Why I Chose Go for a 10,000-Vehicle Real-Time Telematics System
A client hired me to architect their fleet telematics platform. Before picking a database, cloud provider, or system architecture, I had to pick a language.
The requirements: 10,000+ vehicles sending telemetry every 30 seconds, real-time anomaly detection, WebSocket connections for live dashboards, gRPC for inter-service communication, and strict SLA guarantees. The wrong language choice is a performance ceiling you hit in six months and spend the next year fighting.
I chose Go.
Goroutines vs Threads vs Async
At 10,000 vehicles sending 2 updates per minute, the sustained load is around 333 events per second, with spikes well above.
Each event needs to:
- ·Be received over MQTT or WebSocket
- ·Be validated and parsed
- ·Be written to PostgreSQL
- ·Be checked against geofence rules
- ·Be scored for anomaly likelihood
- ·Potentially be written to Redis for the real-time dashboard
- ·Potentially be sent to an alert queue
You need real concurrency for this. The options:
Python asyncio: Works for I/O-bound tasks but the GIL prevents parallelizing CPU-bound work without multiprocessing, which adds significant complexity and memory overhead.
Node.js: Good for I/O-bound concurrency, poor for CPU-intensive computation. Anomaly detection scoring needs real computation.
Java or JVM: Excellent concurrency model. But startup time, memory footprint, and operational complexity for a small team made the calculus harder.
Go: Goroutines are multiplexed over OS threads by the runtime. Spawning 10,000 goroutines (one per vehicle connection) uses roughly 80KB of memory each, so 800MB for 10,000 connections. JVM threads run about 1MB each, so roughly 10GB. The math is clear.
The MQTT Architecture
Each vehicle publishes telemetry to an MQTT topic: vehicles/{vehicle_id}/telemetry.

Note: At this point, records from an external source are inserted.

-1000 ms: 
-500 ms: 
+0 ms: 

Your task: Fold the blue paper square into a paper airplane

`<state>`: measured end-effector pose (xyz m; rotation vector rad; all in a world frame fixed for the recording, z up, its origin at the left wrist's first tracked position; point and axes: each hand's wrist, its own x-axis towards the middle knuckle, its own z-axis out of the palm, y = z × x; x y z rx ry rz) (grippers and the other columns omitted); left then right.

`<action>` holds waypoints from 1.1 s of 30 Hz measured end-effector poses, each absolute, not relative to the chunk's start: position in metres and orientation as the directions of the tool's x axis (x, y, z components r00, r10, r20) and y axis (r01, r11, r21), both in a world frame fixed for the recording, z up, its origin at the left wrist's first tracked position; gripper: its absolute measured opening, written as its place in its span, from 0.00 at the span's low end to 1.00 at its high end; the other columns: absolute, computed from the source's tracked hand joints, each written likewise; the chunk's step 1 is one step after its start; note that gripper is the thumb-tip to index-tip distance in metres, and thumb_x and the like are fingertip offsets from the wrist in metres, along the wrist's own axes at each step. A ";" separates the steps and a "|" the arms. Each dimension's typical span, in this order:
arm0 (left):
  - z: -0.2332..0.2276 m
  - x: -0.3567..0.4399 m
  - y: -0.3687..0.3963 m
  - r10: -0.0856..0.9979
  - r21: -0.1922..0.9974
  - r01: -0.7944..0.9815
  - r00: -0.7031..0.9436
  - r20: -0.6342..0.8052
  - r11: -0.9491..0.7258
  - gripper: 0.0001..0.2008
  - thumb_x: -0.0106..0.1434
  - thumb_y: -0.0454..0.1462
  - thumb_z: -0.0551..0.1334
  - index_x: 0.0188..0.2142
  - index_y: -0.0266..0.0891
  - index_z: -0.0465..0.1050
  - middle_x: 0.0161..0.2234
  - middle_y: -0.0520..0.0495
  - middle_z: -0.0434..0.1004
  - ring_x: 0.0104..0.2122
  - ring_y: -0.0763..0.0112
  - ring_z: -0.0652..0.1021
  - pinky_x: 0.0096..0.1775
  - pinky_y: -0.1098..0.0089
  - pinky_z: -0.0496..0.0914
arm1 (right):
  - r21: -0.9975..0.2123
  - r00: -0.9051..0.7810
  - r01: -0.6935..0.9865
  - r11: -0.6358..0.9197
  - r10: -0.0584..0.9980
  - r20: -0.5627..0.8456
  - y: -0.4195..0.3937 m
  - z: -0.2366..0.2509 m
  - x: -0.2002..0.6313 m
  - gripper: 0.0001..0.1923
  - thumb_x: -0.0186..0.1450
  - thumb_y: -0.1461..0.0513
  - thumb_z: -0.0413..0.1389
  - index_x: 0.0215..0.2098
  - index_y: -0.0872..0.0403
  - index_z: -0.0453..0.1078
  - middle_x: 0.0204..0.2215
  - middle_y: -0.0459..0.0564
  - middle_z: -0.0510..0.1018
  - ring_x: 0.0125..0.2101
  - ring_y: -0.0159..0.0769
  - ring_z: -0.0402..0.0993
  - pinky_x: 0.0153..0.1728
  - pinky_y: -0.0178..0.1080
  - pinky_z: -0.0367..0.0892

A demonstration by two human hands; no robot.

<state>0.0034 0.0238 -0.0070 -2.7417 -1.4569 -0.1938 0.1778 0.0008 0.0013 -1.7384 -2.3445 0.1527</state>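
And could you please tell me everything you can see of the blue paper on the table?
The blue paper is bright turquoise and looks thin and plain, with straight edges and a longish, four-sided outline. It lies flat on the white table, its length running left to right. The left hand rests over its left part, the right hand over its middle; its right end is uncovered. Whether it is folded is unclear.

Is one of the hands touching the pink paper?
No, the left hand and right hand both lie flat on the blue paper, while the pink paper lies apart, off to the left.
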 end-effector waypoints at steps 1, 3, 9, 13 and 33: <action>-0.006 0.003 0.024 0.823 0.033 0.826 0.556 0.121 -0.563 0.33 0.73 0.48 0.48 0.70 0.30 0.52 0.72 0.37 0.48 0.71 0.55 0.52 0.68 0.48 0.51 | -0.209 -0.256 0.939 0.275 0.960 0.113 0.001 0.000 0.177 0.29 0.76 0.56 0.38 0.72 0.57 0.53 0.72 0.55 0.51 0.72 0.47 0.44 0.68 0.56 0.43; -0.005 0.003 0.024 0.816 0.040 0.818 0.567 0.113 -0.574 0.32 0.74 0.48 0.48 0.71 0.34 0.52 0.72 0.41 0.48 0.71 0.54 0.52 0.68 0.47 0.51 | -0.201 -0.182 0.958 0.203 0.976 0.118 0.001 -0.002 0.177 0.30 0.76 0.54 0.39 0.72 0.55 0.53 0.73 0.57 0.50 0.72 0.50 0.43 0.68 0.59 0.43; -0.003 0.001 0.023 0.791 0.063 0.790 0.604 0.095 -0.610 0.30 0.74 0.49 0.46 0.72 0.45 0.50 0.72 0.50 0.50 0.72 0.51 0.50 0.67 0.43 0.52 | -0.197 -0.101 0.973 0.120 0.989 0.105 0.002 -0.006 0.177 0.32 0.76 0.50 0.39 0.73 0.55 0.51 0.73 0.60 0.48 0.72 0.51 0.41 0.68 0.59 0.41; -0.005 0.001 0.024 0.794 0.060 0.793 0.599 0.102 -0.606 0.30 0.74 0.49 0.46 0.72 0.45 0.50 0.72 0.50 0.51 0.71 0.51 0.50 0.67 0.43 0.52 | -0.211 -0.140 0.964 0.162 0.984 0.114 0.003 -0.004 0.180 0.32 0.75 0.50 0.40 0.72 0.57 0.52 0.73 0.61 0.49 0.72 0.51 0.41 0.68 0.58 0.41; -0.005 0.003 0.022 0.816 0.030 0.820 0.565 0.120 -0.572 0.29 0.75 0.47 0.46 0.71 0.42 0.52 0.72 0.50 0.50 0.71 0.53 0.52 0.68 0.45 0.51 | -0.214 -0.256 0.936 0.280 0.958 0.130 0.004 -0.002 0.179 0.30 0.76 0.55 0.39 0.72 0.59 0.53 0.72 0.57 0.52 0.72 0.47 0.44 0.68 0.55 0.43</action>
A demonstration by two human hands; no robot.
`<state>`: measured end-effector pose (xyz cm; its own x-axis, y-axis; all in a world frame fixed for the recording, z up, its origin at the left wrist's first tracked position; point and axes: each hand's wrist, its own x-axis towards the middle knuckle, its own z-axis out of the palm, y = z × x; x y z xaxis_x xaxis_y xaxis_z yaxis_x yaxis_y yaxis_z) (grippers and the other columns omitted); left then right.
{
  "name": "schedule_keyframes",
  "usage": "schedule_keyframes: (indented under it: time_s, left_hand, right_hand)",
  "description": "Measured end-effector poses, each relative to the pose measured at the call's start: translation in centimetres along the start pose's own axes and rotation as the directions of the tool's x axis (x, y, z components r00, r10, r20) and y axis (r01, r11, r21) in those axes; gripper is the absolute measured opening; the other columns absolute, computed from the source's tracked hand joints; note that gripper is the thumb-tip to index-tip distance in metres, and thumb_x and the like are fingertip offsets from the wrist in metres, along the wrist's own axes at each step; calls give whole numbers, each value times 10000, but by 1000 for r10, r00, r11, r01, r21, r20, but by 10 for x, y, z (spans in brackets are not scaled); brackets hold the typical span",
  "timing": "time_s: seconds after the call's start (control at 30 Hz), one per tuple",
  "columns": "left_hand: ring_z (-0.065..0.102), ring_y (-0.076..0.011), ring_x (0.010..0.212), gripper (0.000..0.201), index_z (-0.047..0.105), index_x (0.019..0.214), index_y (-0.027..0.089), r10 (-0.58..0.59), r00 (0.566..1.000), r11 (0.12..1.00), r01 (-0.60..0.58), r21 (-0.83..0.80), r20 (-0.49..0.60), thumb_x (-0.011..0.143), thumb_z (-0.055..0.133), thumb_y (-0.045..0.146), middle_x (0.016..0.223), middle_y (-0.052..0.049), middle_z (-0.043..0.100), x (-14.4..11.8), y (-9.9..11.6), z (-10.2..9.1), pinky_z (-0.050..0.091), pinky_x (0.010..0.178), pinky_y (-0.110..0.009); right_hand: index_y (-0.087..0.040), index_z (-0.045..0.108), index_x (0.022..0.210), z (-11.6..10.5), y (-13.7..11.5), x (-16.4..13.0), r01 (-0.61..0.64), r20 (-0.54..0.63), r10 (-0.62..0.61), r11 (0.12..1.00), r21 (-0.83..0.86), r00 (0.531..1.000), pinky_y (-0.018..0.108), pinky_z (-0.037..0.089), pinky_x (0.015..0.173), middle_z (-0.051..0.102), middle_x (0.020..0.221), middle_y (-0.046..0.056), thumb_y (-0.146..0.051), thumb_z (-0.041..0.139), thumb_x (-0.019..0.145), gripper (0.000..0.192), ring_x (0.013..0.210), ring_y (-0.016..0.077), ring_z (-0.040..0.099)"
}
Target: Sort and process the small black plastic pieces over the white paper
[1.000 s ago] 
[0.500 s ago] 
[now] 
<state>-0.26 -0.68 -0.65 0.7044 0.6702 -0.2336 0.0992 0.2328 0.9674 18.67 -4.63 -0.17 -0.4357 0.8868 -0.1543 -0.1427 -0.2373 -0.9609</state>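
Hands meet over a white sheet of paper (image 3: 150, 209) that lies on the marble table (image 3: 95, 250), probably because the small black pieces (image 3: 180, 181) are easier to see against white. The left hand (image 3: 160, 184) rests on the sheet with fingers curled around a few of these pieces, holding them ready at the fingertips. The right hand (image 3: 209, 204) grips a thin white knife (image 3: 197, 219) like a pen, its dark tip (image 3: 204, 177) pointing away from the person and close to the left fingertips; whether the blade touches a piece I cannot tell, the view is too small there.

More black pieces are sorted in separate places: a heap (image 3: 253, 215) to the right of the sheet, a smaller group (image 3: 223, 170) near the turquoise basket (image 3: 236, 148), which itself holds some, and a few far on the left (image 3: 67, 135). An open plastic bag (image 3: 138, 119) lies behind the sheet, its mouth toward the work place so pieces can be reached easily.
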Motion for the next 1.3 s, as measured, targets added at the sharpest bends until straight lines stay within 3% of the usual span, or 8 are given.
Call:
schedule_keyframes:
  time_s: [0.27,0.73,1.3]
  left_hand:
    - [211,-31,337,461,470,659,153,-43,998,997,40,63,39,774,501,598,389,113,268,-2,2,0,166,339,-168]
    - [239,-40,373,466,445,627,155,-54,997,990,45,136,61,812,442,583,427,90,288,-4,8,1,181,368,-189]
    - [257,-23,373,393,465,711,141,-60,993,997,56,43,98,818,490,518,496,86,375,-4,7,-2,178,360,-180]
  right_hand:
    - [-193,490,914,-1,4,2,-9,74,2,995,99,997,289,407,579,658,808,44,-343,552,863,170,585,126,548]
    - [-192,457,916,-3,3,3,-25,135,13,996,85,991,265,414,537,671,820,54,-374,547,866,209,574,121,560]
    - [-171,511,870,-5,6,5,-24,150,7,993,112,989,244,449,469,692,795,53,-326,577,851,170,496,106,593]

The ingestion service spawns a goroutine per subscription:
func (s *IngestionService) StartConsumer(ctx context.Context) error {
for {
select {
case msg := <-s.mqttClient.Messages():
go s.processTelemetry(ctx, msg)
case <-ctx.Done():
return ctx.Err()
}
}
}
Each processTelemetry call runs in its own goroutine. Go's scheduler handles the concurrency.
gRPC for Inter-Service Communication
The platform has four services:
- ·Ingestion: receives MQTT messages
- ·Storage: writes to PostgreSQL and Redis
- ·Analytics: real-time anomaly detection
- ·Dashboard: WebSocket server for operator UIs
gRPC in Go is first-class. Service definitions live in protobuf, code generation is automatic, and the performance characteristics hold up at this volume.
service TelemetryService {
rpc IngestReading (TelemetryReading) returns (IngestResponse);
rpc StreamVehicleState (VehicleStateRequest) returns (stream VehicleState);
}
The StreamVehicleState RPC powers the live dashboard. The dashboard service opens a long-lived gRPC stream per vehicle being monitored, and the storage service pushes state updates as they arrive.
What I Would Change
Go's strength for this type of system is real. The one friction point: anomaly detection scoring needed more sophisticated ML than Go expressed cleanly without calling out to a Python service. We ended up with a thin Go-to-Python gRPC call for ML scoring, which added a round-trip but kept both languages in their sweet spots.
Starting over, I would use the same approach. The difference: design the ML service interface from day one rather than retrofitting.